Integrate geo-risk information in supplier selection and evaluation
On top, risk information is extremely valuable for supplier selection and evaluation in the event of awarding new contracts, too. If multiple suppliers’ bids barely differ in terms of price and quality, risk assessment can tip the scales. Most importantly, though, companies already know before they sign the contract what potential risks to their own production their decision may entail.
Of course, this very same information can also be used the other way around when companies come to make decisions about where to locate production facilities themselves.
Fit for future
The current supply chain woes are likely to stay with us for a while. Geo-strategic risks, however, will continue to increase, as a result of climate change.

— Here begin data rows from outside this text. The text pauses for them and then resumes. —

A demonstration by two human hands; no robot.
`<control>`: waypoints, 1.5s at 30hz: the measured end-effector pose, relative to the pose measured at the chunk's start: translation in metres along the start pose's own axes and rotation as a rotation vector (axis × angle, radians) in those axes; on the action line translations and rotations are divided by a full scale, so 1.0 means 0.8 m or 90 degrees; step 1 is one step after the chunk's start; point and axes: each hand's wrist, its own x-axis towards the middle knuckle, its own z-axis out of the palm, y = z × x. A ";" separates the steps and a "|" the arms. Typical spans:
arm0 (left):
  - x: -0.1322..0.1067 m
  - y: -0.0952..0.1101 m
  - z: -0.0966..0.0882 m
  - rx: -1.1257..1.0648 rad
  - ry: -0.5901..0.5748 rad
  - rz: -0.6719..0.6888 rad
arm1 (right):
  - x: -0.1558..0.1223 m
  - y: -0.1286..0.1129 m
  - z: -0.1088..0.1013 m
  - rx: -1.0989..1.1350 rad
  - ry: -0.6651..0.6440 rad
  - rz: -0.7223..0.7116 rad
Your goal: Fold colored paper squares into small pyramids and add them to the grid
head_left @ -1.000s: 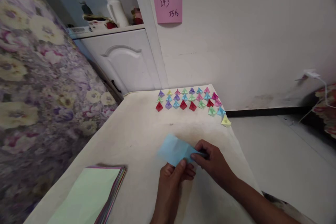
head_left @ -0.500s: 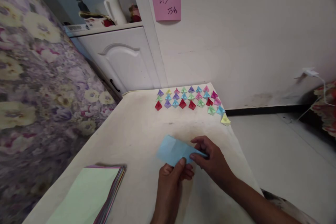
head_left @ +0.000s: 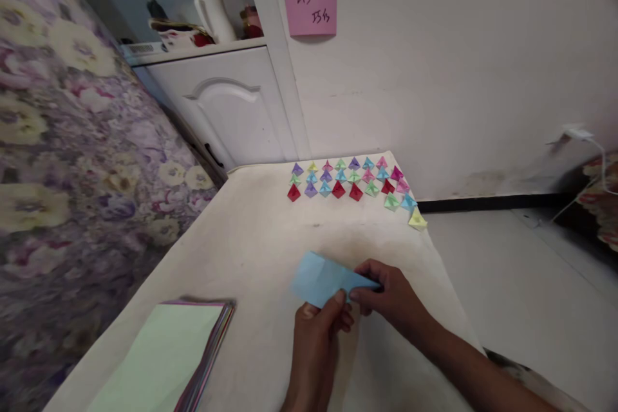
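A: What is held?
B: Left hand (head_left: pixel 316 331) and right hand (head_left: pixel 389 293) pinch a blue paper (head_left: pixel 316 277) over the table (head_left: pixel 251 238), right end tapered; folding appears partway.
A: What lies beyond?
B: Rows of small folded pieces (head_left: pixel 354 176), apparently finished, toward the far edge.

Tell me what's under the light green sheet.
Beneath the light green sheet, edges of colored sheets show along its right side. Their faces, and the table underneath, are covered.
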 end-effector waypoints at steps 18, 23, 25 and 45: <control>-0.004 -0.001 0.000 0.119 -0.006 -0.011 | 0.004 -0.013 -0.029 0.037 -0.106 0.056; -0.009 -0.005 0.009 0.142 -0.041 -0.027 | -0.001 -0.015 -0.023 -0.007 -0.139 0.087; -0.010 -0.002 0.009 0.153 -0.047 -0.019 | -0.002 -0.014 -0.023 -0.021 -0.130 0.090; -0.005 0.018 0.001 0.176 0.004 0.025 | 0.002 -0.004 -0.024 -0.043 -0.077 0.067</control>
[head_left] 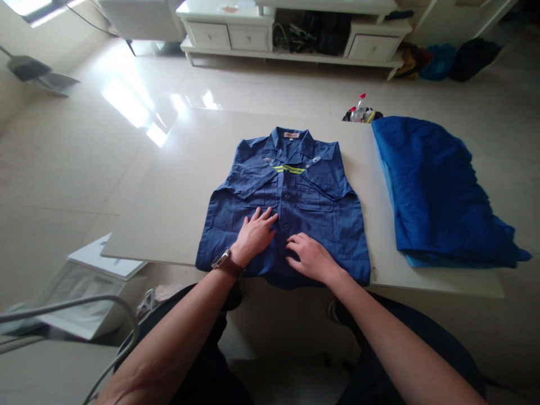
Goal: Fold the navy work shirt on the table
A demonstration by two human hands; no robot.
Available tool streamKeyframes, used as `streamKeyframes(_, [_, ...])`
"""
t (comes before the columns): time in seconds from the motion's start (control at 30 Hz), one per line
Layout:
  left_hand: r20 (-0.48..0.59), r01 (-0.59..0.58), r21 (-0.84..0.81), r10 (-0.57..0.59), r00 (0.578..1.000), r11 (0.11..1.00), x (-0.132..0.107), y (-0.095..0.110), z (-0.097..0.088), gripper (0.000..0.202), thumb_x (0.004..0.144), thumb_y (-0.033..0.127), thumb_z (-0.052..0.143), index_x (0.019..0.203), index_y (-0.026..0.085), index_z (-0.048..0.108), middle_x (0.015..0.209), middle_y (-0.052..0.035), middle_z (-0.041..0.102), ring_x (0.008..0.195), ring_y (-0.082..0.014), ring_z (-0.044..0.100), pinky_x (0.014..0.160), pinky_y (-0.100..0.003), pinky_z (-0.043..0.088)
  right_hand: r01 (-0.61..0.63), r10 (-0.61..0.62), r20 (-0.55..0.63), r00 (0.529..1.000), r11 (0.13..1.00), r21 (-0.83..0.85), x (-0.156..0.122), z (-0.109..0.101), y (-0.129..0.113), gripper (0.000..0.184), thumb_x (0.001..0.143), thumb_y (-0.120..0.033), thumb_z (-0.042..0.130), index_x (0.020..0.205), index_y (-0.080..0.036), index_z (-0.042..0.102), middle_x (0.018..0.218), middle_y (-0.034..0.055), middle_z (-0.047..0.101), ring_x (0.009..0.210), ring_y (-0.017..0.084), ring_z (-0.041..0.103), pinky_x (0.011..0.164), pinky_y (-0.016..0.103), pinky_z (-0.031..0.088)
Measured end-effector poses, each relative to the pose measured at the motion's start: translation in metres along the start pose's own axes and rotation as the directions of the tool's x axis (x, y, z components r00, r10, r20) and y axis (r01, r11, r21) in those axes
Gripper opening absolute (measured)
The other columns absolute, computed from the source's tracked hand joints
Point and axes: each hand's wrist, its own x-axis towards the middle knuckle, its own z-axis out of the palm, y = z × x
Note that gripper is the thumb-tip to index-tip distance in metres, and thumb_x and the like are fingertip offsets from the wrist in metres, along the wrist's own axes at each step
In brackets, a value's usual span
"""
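Note:
A blue work shirt [324, 225] lies front up on the white table [169, 185], its collar at the far end and both short sleeves folded inward across the chest. Yellow-green stripes show between the sleeves. My left hand [256, 233], with a brown-strapped watch on the wrist, rests flat on the shirt left of the button line, fingers spread. To the right of the buttons, my right hand [310, 256] touches the lower front with its fingers slightly bent and apart. The shirt's bottom edge hangs a little over the near table edge.
A heap of brighter blue cloth [434, 191] covers the table's right end. Bottles with red caps [360, 109] stand beyond the far edge. A white cabinet [248, 36] is at the back, a dustpan [54, 81] at the far left. A lidded plastic box [97, 287] sits at the near left.

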Motion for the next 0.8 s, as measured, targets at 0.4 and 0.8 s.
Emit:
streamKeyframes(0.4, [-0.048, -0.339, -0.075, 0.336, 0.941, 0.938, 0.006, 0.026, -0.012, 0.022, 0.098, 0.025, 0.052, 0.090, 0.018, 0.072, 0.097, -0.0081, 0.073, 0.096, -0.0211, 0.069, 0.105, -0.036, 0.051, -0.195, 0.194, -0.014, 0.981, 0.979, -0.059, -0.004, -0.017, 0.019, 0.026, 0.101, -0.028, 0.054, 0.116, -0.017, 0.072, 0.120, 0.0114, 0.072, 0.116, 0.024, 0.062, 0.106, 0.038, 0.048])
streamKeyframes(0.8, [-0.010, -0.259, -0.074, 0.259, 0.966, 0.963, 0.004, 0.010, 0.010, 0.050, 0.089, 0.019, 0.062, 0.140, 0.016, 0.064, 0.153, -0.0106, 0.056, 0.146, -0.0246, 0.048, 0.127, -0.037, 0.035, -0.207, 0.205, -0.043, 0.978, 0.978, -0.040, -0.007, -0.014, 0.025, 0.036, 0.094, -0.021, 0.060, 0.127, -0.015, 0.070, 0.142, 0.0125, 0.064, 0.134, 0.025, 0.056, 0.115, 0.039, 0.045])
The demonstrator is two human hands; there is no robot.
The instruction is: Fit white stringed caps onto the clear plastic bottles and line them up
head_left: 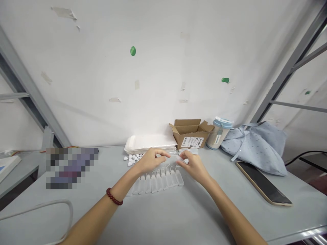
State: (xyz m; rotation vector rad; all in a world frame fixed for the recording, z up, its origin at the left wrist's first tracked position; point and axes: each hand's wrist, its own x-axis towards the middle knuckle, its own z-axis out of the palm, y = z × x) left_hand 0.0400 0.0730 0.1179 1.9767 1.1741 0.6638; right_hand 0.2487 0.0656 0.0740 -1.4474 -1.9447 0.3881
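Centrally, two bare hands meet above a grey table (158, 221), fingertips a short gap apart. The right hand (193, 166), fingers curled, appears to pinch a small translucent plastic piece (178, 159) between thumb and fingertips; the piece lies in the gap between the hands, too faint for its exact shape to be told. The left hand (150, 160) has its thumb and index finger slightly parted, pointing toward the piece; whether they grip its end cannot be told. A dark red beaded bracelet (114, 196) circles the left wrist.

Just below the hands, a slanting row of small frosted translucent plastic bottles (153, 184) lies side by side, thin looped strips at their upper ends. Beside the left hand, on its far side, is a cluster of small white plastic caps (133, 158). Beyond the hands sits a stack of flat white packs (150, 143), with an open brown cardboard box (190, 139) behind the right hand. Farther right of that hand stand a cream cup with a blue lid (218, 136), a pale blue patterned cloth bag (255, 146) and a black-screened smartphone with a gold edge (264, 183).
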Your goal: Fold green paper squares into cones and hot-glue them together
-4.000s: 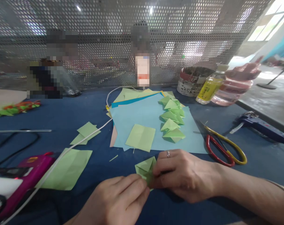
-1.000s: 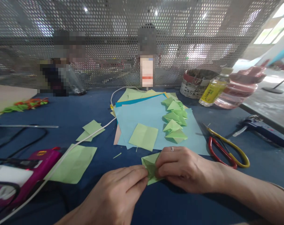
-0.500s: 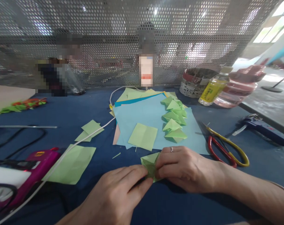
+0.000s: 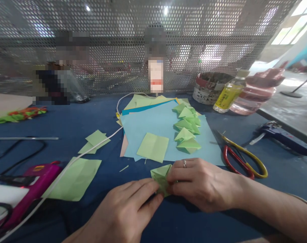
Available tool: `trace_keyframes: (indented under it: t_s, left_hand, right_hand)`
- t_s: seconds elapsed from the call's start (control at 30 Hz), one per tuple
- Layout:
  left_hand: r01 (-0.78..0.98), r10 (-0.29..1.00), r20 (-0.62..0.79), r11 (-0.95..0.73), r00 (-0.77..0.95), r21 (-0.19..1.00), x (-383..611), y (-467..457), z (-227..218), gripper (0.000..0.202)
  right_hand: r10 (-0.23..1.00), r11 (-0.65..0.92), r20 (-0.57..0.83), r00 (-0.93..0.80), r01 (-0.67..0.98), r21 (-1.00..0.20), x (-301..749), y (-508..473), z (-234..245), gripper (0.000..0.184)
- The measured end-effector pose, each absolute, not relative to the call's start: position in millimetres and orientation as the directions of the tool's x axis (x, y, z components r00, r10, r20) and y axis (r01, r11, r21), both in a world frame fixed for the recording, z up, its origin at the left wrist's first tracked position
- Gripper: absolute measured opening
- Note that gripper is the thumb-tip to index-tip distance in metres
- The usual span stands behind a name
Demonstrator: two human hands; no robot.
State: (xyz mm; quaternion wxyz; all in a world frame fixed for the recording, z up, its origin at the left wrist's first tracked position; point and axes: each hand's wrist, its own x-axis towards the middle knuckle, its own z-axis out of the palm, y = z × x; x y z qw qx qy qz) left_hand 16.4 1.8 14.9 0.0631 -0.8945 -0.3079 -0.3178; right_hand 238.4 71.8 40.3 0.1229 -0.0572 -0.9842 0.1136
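Note:
Between my two hands, low in the middle of the view, is a small green folded paper (image 4: 161, 173), partly hidden by my fingers. My left hand (image 4: 126, 202) pinches its left lower corner. The fingers of my right hand (image 4: 199, 182), one with a ring, are closed on its right side. Just beyond lies a flat green paper square (image 4: 153, 147) with a crease, on a stack of light blue paper sheets (image 4: 148, 123). Several folded green paper pieces (image 4: 187, 130) stand in a column on the right part of that stack.
Scissors (image 4: 240, 157) and a glue gun (image 4: 285, 136) lie at right. Behind them stand a yellow-labelled bottle (image 4: 228, 96), a pink bottle (image 4: 257, 91) and a round container (image 4: 201, 91). A white cable (image 4: 72, 161) crosses green sheets (image 4: 77, 180) beside a magenta device (image 4: 42, 179). A phone (image 4: 155, 76) leans on perforated metal.
The whole view has shifted slightly to the left. Both hands keep hold of the folded paper, with only a small shift of the fingers.

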Motion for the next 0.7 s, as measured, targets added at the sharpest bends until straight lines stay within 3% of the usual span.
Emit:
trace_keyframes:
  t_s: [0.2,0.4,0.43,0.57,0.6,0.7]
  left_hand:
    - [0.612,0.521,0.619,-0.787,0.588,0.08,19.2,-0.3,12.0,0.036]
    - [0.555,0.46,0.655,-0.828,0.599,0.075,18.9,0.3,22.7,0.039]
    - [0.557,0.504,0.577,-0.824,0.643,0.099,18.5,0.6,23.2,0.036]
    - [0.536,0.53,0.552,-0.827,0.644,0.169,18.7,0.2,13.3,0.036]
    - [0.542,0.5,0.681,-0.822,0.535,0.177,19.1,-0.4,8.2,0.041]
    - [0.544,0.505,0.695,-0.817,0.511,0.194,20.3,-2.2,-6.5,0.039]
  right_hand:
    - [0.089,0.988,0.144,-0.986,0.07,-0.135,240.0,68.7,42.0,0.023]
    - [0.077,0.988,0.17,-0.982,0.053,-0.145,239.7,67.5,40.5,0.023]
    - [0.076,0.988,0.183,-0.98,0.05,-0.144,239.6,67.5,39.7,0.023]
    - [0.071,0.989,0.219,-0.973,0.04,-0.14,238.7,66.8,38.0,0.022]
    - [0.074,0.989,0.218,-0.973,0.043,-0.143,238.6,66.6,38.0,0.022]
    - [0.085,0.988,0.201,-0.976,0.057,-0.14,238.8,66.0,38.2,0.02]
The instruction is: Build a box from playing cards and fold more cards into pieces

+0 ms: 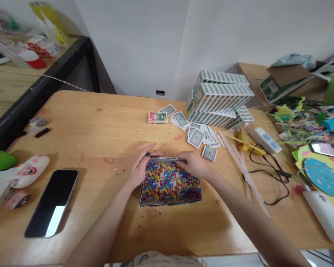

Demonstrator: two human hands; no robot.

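Observation:
In front of me on the table stands a shallow box [171, 183], its inside covered in a red, blue, yellow and green pattern. My left hand [140, 167] lies against its far left corner, fingers stretched out past the far wall. At the far right, my right hand [194, 164] is closed on the rim of the far wall, with its fingertips partly hidden. Beyond that hand lie a small stack of playing cards [209, 152] and a spread of loose cards [196, 137], backs up. A card box [157, 118] sits farther back.
Stacked card cartons [221, 98] rise at the back right. Glue sticks [243, 167], a yellow glue gun [246, 142], its cord and a power strip [265, 140] lie to the right. A phone [52, 203] and a white pouch [30, 172] are at the left.

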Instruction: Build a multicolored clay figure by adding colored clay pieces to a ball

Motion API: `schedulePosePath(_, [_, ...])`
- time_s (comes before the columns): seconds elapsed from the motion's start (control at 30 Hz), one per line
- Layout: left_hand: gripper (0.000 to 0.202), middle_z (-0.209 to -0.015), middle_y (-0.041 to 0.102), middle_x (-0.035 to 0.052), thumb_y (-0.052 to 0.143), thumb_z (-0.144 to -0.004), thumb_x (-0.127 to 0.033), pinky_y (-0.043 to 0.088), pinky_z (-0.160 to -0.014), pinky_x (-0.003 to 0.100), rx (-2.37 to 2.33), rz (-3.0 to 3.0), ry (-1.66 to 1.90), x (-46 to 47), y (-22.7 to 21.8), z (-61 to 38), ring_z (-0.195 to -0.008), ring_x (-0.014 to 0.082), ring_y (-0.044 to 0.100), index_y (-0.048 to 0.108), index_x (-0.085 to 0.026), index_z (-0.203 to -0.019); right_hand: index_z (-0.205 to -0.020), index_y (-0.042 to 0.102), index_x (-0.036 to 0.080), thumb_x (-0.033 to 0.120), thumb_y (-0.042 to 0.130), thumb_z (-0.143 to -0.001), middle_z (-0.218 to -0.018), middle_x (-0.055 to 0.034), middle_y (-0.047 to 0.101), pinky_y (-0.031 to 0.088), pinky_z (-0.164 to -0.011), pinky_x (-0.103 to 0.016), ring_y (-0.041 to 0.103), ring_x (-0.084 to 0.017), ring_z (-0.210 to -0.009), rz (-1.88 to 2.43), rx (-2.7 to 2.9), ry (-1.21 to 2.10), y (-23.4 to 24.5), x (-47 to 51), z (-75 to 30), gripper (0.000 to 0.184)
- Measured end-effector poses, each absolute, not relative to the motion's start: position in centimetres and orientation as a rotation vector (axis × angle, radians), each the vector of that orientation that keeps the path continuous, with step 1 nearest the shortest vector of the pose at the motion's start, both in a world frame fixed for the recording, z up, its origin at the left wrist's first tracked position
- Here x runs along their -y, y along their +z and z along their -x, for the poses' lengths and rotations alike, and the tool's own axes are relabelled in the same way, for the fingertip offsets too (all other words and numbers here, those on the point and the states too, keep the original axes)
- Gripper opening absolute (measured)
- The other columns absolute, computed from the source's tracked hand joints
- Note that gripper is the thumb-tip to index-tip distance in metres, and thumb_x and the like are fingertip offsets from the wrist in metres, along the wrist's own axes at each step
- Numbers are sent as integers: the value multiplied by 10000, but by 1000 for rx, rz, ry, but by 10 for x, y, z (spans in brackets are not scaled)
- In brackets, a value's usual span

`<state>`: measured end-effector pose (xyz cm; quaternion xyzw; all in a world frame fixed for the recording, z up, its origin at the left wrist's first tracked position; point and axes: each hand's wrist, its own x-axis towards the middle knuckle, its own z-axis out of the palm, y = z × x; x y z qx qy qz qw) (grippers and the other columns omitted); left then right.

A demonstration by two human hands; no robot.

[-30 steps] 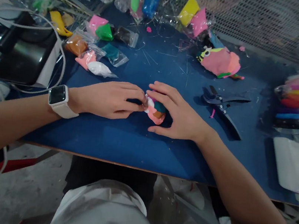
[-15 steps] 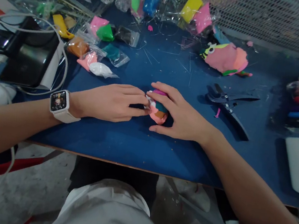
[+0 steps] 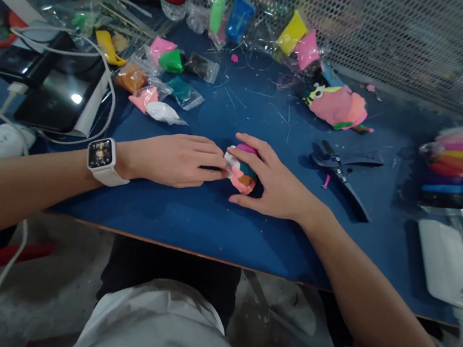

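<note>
A rounded lump of modelling clay (image 3: 243,186), patched in pink, white, brown, teal and purple, rests on the blue table near its front edge. My right hand (image 3: 274,181) is curved around the lump's right side, thumb below and fingers over the top. From the left, my left hand (image 3: 185,161) has its fingertips closed at the white part of the clay; exactly what they pinch is partly hidden. A white-strapped watch (image 3: 101,155) sits on my left wrist.
Bagged clay pieces (image 3: 172,61) lie at back left, beside a black power bank (image 3: 62,96) and white cables. Pruning shears (image 3: 339,175) and a pink clay fish (image 3: 337,105) are on the right. Farther right are a marker pack (image 3: 454,166) and white power bank (image 3: 447,261).
The camera view has shifted slightly, showing more of the right side. Both hands stay at the clay lump with almost the same grip.
</note>
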<state>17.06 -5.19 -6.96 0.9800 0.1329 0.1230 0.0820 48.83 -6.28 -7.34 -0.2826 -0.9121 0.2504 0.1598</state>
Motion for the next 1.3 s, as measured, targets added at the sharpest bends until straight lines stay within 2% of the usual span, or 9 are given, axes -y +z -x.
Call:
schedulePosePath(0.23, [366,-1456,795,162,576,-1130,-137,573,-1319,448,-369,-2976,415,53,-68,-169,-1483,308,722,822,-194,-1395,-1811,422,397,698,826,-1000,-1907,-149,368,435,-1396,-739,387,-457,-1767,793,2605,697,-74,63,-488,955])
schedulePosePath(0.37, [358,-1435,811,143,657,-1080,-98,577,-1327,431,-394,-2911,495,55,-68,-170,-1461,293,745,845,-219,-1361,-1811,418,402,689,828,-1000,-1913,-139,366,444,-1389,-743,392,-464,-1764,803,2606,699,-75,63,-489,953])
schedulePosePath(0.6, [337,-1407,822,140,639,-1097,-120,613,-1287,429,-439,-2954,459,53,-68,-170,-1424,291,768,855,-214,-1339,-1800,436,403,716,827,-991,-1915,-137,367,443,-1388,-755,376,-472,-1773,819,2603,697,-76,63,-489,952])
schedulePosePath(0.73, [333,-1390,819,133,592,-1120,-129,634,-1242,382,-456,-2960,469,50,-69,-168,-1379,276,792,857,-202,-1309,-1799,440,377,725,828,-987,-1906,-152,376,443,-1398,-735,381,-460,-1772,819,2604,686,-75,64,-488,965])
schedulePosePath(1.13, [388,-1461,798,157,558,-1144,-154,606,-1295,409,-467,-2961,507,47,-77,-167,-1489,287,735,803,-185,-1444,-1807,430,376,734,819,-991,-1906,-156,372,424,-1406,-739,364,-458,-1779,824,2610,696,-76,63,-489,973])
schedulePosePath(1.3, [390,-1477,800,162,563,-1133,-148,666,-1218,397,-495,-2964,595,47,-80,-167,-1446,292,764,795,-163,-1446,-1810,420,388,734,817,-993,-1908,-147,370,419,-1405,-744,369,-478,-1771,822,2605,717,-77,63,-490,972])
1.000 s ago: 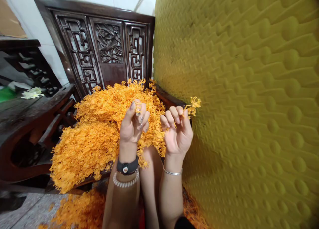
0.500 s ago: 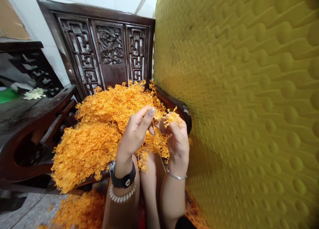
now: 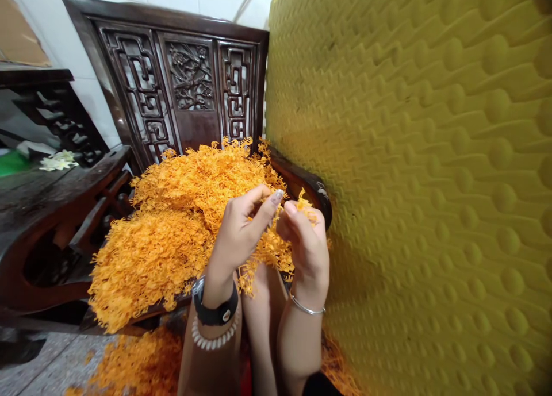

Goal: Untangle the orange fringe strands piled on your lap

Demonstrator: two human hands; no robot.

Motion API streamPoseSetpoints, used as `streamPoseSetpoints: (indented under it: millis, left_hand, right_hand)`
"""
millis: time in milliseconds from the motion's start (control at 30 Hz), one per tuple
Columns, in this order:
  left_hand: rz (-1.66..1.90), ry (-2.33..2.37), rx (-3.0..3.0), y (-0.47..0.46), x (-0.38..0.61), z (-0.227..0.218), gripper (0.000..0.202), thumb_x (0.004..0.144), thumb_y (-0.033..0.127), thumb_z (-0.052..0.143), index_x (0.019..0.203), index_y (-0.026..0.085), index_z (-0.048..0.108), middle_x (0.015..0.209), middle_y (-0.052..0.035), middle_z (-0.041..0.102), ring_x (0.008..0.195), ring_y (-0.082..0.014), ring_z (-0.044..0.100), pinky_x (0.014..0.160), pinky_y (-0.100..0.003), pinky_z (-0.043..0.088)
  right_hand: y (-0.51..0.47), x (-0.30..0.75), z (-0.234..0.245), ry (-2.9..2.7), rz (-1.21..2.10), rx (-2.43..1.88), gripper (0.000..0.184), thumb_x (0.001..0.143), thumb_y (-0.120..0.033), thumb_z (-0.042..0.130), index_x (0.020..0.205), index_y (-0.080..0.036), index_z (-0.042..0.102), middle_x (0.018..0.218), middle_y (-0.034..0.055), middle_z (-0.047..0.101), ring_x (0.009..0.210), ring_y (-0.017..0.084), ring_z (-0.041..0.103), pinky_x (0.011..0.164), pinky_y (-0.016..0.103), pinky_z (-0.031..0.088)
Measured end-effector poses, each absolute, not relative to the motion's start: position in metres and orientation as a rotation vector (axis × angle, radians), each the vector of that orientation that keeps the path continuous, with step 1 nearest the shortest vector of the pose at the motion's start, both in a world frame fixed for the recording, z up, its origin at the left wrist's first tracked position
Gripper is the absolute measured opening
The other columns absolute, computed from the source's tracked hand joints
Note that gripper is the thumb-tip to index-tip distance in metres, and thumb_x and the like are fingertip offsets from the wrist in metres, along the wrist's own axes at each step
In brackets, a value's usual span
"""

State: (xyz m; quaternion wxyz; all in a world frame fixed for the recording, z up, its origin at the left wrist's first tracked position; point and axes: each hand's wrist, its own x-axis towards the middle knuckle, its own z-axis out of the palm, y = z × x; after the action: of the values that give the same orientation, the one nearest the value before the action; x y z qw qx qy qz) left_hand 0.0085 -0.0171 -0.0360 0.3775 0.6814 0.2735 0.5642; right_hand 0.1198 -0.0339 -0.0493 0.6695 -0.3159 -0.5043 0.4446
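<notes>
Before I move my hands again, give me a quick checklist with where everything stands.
1. Right grip: ok. The right hand holds a small orange piece between thumb and fingers.
2. Left grip: cannot tell. The left hand is close by, but whether it pinches anything is unclear.
3. Orange pile within view: ok, heaped before the carved chair back.
4. Everything off the floor: not ok. More orange pieces lie there.
5. Wristwear on: ok. Black band left, silver bangle right.
</notes>
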Motion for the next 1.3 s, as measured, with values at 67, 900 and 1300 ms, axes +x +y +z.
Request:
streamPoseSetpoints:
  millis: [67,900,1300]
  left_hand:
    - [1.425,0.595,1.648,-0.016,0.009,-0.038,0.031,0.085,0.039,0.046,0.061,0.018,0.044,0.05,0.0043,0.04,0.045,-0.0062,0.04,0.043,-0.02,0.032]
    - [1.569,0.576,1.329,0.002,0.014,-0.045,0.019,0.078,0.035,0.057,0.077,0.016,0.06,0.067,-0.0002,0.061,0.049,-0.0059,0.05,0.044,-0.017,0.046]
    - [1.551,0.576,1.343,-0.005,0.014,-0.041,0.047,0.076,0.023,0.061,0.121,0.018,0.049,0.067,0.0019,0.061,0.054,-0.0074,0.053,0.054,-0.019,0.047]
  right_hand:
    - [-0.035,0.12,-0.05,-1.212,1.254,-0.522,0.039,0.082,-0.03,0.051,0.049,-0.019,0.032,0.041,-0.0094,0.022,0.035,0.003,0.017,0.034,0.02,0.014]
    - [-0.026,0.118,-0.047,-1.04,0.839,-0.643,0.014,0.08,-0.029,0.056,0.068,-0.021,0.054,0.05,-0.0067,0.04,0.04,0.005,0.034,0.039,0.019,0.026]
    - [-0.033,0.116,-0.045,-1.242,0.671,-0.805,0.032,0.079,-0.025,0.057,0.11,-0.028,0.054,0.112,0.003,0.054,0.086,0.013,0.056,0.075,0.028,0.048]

By all accounts, they will become more frequent, more severe and hit more and more regions. It is all the more important, therefore, to be aware of the risks to your own supply chain.
This is precisely where the SupplyOn Strategic Risk Management provides valuable assistance. In the event of sudden local or regional events, the solution facilitates incident risk management, making the potential impact on the flow of materials immediately transparent. When it comes to medium- to long-term risk strategy, companies can use the existing risk information to even better mitigate supply chain risks.
All of this adds up to making the supply chain more resilient, ready for the (geo- and climate-related) challenges of the future.